▶ [Assignment]: Output the data below in full, character for character.

▶ [Source material]:
◇ ◇ ◇ ◇ ◇ ◇ ◇

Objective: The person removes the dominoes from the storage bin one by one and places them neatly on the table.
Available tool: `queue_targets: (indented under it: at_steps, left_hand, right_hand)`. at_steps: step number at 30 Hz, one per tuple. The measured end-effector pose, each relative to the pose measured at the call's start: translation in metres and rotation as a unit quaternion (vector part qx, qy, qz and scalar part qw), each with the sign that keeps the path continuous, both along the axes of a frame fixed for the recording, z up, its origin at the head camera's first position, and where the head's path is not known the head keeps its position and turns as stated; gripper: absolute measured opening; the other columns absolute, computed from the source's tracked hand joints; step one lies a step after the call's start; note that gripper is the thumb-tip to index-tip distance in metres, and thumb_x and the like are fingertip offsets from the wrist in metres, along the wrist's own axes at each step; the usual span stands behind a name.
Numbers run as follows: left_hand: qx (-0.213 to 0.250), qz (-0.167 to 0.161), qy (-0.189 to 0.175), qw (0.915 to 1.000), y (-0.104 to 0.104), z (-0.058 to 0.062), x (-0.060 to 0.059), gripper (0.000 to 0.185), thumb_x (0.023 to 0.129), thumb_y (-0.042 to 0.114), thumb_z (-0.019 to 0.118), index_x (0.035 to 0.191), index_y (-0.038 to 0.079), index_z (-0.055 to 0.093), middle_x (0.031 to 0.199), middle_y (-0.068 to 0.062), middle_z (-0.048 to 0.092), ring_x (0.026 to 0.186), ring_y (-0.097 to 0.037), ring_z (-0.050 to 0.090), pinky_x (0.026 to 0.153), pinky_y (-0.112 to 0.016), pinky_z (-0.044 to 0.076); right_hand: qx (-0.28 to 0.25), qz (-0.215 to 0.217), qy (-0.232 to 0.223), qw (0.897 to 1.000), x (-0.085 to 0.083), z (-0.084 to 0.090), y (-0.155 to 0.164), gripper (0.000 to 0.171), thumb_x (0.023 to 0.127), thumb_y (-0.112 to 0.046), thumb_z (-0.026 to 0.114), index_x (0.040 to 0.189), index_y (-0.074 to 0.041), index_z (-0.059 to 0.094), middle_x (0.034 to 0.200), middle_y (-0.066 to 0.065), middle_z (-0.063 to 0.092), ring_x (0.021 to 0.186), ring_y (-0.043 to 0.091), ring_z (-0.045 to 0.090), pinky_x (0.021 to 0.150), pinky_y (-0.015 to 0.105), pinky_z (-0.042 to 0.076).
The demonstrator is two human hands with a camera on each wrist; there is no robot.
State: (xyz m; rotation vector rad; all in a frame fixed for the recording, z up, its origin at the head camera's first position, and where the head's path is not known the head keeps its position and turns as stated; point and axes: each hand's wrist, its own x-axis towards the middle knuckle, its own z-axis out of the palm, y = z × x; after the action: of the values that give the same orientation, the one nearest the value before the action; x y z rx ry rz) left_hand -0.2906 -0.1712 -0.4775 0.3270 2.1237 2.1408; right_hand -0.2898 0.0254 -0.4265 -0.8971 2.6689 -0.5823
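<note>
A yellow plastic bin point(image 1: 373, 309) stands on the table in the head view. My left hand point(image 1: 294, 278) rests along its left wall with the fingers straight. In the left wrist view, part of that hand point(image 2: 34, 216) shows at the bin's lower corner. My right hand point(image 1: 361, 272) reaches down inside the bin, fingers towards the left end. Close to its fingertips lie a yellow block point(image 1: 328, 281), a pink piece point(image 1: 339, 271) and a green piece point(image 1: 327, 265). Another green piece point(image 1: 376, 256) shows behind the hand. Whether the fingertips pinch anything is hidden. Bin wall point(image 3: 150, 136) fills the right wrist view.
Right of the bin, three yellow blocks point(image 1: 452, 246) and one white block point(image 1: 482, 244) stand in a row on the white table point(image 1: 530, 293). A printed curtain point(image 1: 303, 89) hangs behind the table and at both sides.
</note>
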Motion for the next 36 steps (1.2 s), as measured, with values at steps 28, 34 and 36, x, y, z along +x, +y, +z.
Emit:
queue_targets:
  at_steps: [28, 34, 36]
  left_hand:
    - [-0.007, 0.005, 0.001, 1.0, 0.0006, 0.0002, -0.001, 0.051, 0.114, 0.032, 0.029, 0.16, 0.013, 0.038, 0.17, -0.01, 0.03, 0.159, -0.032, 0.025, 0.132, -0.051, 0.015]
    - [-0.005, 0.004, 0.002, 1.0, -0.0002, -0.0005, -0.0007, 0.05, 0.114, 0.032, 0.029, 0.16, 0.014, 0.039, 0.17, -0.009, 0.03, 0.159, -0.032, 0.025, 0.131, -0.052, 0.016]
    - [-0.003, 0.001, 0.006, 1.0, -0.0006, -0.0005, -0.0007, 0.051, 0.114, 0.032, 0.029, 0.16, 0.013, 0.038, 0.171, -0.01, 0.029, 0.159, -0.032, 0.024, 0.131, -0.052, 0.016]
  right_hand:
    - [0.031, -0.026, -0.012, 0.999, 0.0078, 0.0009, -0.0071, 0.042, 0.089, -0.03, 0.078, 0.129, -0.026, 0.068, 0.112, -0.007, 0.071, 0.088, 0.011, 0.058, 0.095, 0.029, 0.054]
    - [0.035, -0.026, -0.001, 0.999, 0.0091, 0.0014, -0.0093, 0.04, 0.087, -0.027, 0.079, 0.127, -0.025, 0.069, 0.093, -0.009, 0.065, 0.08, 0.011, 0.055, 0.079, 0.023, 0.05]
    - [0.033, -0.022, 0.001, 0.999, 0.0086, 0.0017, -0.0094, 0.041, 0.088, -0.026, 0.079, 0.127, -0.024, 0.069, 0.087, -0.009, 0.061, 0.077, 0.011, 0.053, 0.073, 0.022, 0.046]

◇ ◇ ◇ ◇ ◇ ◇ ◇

▶ [Expected answer]:
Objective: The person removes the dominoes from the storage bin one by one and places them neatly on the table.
Available tool: `queue_targets: (indented under it: at_steps, left_hand, right_hand)`. at_steps: step number at 30 Hz, one per tuple. The measured end-effector pose, each relative to the pose measured at the call's start: translation in metres and rotation as a unit quaternion (vector part qx, qy, qz and scalar part qw), each with the sign that keeps the path continuous, both along the axes of a frame fixed for the recording, z up, its origin at the head camera's first position, and where the head's path is not known the head keeps its position and turns as stated; gripper: absolute measured opening; the other columns absolute, computed from the source's tracked hand joints; step one lies a step after the call's start; note that gripper is the thumb-tip to index-tip distance in metres, and thumb_x and the like are fingertip offsets from the wrist in metres, along the wrist's own axes at each step; the usual span stands behind a name.
Numbers run as follows: left_hand: qx (-0.213 to 0.250), qz (-0.167 to 0.161), qy (-0.189 to 0.175), qw (0.915 to 1.000), y (-0.104 to 0.104), z (-0.058 to 0.062), x (-0.060 to 0.059), gripper (0.000 to 0.185), thumb_x (0.023 to 0.129), thumb_y (-0.042 to 0.114), thumb_z (-0.019 to 0.118), index_x (0.035 to 0.191), index_y (-0.038 to 0.079), index_z (-0.055 to 0.093), middle_x (0.031 to 0.199), middle_y (-0.068 to 0.062), middle_z (-0.048 to 0.092), ring_x (0.026 to 0.186), ring_y (-0.097 to 0.037), ring_z (-0.050 to 0.090), pinky_x (0.026 to 0.153), pinky_y (-0.112 to 0.016), pinky_z (-0.044 to 0.076); right_hand: qx (-0.28 to 0.25), qz (-0.215 to 0.217), qy (-0.232 to 0.223), qw (0.897 to 1.000), x (-0.085 to 0.083), z (-0.084 to 0.090), y (-0.155 to 0.164), gripper (0.000 to 0.171), thumb_x (0.023 to 0.127), thumb_y (-0.112 to 0.046), thumb_z (-0.026 to 0.114), index_x (0.040 to 0.189), index_y (-0.074 to 0.041), index_z (-0.059 to 0.094), middle_x (0.034 to 0.200), middle_y (-0.066 to 0.065), middle_z (-0.063 to 0.092), ring_x (0.021 to 0.186), ring_y (-0.043 to 0.091), ring_z (-0.045 to 0.090), pinky_x (0.021 to 0.150), pinky_y (-0.015 to 0.105), pinky_z (-0.042 to 0.076).
The demonstrator is two human hands with a camera on each wrist; there is no robot.
State: (xyz m; rotation vector rad; all in a frame fixed for the recording, z up, its origin at the head camera's first position, and where the head's path is not known the head keeps its position and turns as stated; point and axes: each hand's wrist, its own x-axis towards the middle knuckle, its own z-axis out of the palm, y = z × x; after the action: of the values that give the same orientation, the one nearest the value before the action; x y z rx ry rz) left_hand -0.2906 -0.1712 -0.4775 0.3270 2.1237 2.1408; right_hand -0.2898 0.0254 -0.4265 -0.8971 2.6689 -0.5823
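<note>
A yellow plastic bin point(image 1: 373, 309) stands on the table in the head view. My left hand point(image 1: 294, 278) rests along its left wall with the fingers straight. In the left wrist view, part of that hand point(image 2: 34, 216) shows at the bin's lower corner. My right hand point(image 1: 361, 272) reaches down inside the bin, fingers towards the left end. Close to its fingertips lie a yellow block point(image 1: 328, 281), a pink piece point(image 1: 339, 271) and a green piece point(image 1: 327, 265). Another green piece point(image 1: 376, 256) shows behind the hand. Whether the fingertips pinch anything is hidden. Bin wall point(image 3: 150, 136) fills the right wrist view.
Right of the bin, three yellow blocks point(image 1: 452, 246) and one white block point(image 1: 482, 244) stand in a row on the white table point(image 1: 530, 293). A printed curtain point(image 1: 303, 89) hangs behind the table and at both sides.
</note>
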Motion for the next 36 steps (1.2 s), as measured, with values at steps 28, 34 and 36, x, y, z along +x, +y, +z.
Emit:
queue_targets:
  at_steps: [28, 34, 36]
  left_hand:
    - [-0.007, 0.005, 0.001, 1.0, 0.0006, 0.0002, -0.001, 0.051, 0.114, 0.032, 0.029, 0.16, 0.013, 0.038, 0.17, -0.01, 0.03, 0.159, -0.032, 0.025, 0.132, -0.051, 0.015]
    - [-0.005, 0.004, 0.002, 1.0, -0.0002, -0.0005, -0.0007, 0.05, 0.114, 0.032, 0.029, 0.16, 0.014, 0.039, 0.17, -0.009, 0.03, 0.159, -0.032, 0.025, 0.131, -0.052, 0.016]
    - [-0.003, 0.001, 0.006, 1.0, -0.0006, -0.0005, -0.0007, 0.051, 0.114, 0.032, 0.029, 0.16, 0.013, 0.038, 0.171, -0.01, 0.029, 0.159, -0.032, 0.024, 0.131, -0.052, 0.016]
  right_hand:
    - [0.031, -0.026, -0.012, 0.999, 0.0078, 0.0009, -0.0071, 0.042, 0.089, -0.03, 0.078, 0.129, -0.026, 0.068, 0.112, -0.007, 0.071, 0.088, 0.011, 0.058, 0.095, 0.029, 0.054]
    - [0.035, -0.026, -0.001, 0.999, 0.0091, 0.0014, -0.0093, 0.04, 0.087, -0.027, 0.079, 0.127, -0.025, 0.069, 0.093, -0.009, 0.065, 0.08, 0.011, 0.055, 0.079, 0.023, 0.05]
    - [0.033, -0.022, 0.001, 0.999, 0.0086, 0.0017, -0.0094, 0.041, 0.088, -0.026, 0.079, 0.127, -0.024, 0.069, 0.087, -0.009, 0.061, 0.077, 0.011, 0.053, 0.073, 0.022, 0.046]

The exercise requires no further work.